Below are the entries; transcribe them exactly and drop every picture.

--- Data for this exercise ---

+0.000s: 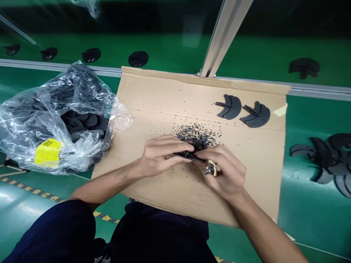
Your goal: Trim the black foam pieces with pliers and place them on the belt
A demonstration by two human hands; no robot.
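Note:
Over the cardboard sheet (153, 182), my left hand (159, 155) pinches a thin black plastic part (188, 156), seen nearly edge-on, between thumb and fingers. My right hand (227, 171) is closed around a small tool (210, 168) with a shiny metal end and a pale yellow portion; its kind is unclear because the fingers cover most of it. The right fingertips meet the right end of the black part. Just beyond both hands lies a scatter of tiny black scraps (196, 135). Two curved black parts with stems, one left (230, 106) and one right (257, 114), rest farther back on the cardboard.
A clear plastic bag (33, 109) full of black discs (89, 120) stands at the left, bearing a yellow label (48, 152). More curved black parts (329, 157) are piled on the green table (301, 204) at the right. A metal post (225, 36) rises behind the cardboard.

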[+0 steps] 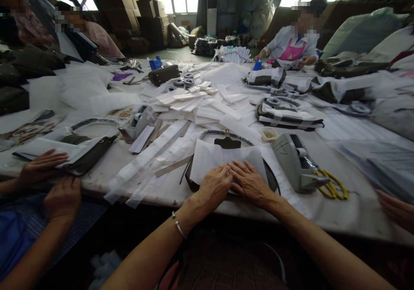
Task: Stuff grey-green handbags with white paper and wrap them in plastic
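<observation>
White paper (pixel 210 158) lies under left hand (pixel 215 186) and right hand (pixel 250 182), fingers flat, gripping nothing; dispenser (pixel 293 158) bears handwriting.

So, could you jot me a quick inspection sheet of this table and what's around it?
Surface: pale table, crowded.
Job's things: white paper sheet over a dark bag.
Clutter: paper strips, grey tape dispenser, yellow scissors.
Hands: left hand and right hand lie flat on the sheet, holding nothing.
Cables: nothing seen.
Surroundings: a co-worker's hands on the left, a seated person opposite, stacked boxes.
</observation>
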### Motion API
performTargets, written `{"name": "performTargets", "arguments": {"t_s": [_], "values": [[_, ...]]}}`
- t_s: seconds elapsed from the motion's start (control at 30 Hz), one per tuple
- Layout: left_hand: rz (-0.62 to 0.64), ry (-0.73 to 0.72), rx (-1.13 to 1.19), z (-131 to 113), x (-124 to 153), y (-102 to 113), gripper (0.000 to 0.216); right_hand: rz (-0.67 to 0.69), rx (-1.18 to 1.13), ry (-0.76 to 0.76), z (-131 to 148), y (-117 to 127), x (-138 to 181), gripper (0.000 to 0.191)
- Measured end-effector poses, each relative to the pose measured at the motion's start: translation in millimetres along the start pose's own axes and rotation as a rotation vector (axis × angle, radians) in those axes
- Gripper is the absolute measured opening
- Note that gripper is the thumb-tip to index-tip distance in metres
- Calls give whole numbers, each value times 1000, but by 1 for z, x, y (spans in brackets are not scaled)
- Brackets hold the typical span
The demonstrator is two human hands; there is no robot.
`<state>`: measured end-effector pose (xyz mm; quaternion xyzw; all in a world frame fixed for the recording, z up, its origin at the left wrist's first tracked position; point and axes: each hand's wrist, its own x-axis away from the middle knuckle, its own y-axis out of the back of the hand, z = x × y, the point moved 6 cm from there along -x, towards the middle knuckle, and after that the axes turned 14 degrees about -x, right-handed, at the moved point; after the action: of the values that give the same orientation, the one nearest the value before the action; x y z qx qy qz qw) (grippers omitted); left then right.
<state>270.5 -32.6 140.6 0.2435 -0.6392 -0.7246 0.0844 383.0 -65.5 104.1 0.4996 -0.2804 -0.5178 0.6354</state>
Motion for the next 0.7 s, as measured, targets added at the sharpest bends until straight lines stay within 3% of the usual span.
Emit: {"name": "performTargets", "arguments": {"t_s": [0.2, 0.5, 0.7], "values": [[-61, 144, 151, 9, 12, -18, 7, -14, 4, 3, 4, 0, -1, 45], [-275, 179, 250, 16, 29, -27, 22, -130, -81, 39, 6, 9, 8, 41], [-293, 169, 264, 15, 28, -25, 26, -136, -180, 44, 5, 14, 11, 32]]}}
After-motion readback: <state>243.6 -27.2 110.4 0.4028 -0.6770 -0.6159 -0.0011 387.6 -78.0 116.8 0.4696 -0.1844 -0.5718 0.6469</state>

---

Completed exercise —
+0.000s: 
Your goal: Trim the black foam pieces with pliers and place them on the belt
A demonstration by two human hands; no robot.
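Note:
Over the cardboard sheet (153, 182), my left hand (159, 155) pinches a thin black plastic part (188, 156), seen nearly edge-on, between thumb and fingers. My right hand (227, 171) is closed around a small tool (210, 168) with a shiny metal end and a pale yellow portion; its kind is unclear because the fingers cover most of it. The right fingertips meet the right end of the black part. Just beyond both hands lies a scatter of tiny black scraps (196, 135). Two curved black parts with stems, one left (230, 106) and one right (257, 114), rest farther back on the cardboard.
A clear plastic bag (33, 109) full of black discs (89, 120) stands at the left, bearing a yellow label (48, 152). More curved black parts (329, 157) are piled on the green table (301, 204) at the right. A metal post (225, 36) rises behind the cardboard.
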
[+0 steps] 
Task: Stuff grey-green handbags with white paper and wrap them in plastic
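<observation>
White paper (pixel 210 158) lies under left hand (pixel 215 186) and right hand (pixel 250 182), fingers flat, gripping nothing; dispenser (pixel 293 158) bears handwriting.

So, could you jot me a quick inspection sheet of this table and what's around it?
Surface: pale table, crowded.
Job's things: white paper sheet over a dark bag.
Clutter: paper strips, grey tape dispenser, yellow scissors.
Hands: left hand and right hand lie flat on the sheet, holding nothing.
Cables: nothing seen.
Surroundings: a co-worker's hands on the left, a seated person opposite, stacked boxes.
</observation>
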### Motion API
performTargets, written `{"name": "performTargets", "arguments": {"t_s": [_], "values": [[_, ...]]}}`
- t_s: seconds elapsed from the motion's start (control at 30 Hz), one per tuple
- Layout: left_hand: rz (-0.62 to 0.64), ry (-0.73 to 0.72), rx (-1.13 to 1.19), z (-131 to 113), x (-124 to 153), y (-102 to 113), gripper (0.000 to 0.216); right_hand: rz (-0.67 to 0.69), rx (-1.18 to 1.13), ry (-0.76 to 0.76), z (-131 to 148), y (-117 to 127), x (-138 to 181), gripper (0.000 to 0.191)
- Measured end-effector poses, each relative to the pose measured at the motion's start: translation in millimetres along the start pose's own axes and rotation as a rotation vector (axis × angle, radians) in those axes
- Gripper is the absolute measured opening
- Note that gripper is the thumb-tip to index-tip distance in metres
- Calls give whole numbers, each value times 1000, but by 1 for z, x, y (spans in brackets are not scaled)
- Brackets hold the typical span
The demonstrator is two human hands; there is no robot.
`<state>`: measured end-effector pose (xyz mm; quaternion xyzw; all in a world frame fixed for the recording, z up, its origin at the left wrist's first tracked position; point and axes: each hand's wrist, its own x-axis away from the middle knuckle, its own y-axis out of the back of the hand, z = x × y, the point moved 6 cm from there along -x, towards the middle knuckle, and after that the axes turned 14 degrees about -x, right-handed, at the moved point; after the action: of the values that give the same orientation, the one nearest the value before the action; x y z qx qy qz qw) (grippers omitted); left then right.
<state>270.5 -32.6 140.6 0.2435 -0.6392 -0.7246 0.0844 383.0 -65.5 104.1 0.4996 -0.2804 -0.5178 0.6354</state>
Motion for the next 0.7 s, as measured, targets added at the sharpest bends until straight lines stay within 3% of the usual span.
Emit: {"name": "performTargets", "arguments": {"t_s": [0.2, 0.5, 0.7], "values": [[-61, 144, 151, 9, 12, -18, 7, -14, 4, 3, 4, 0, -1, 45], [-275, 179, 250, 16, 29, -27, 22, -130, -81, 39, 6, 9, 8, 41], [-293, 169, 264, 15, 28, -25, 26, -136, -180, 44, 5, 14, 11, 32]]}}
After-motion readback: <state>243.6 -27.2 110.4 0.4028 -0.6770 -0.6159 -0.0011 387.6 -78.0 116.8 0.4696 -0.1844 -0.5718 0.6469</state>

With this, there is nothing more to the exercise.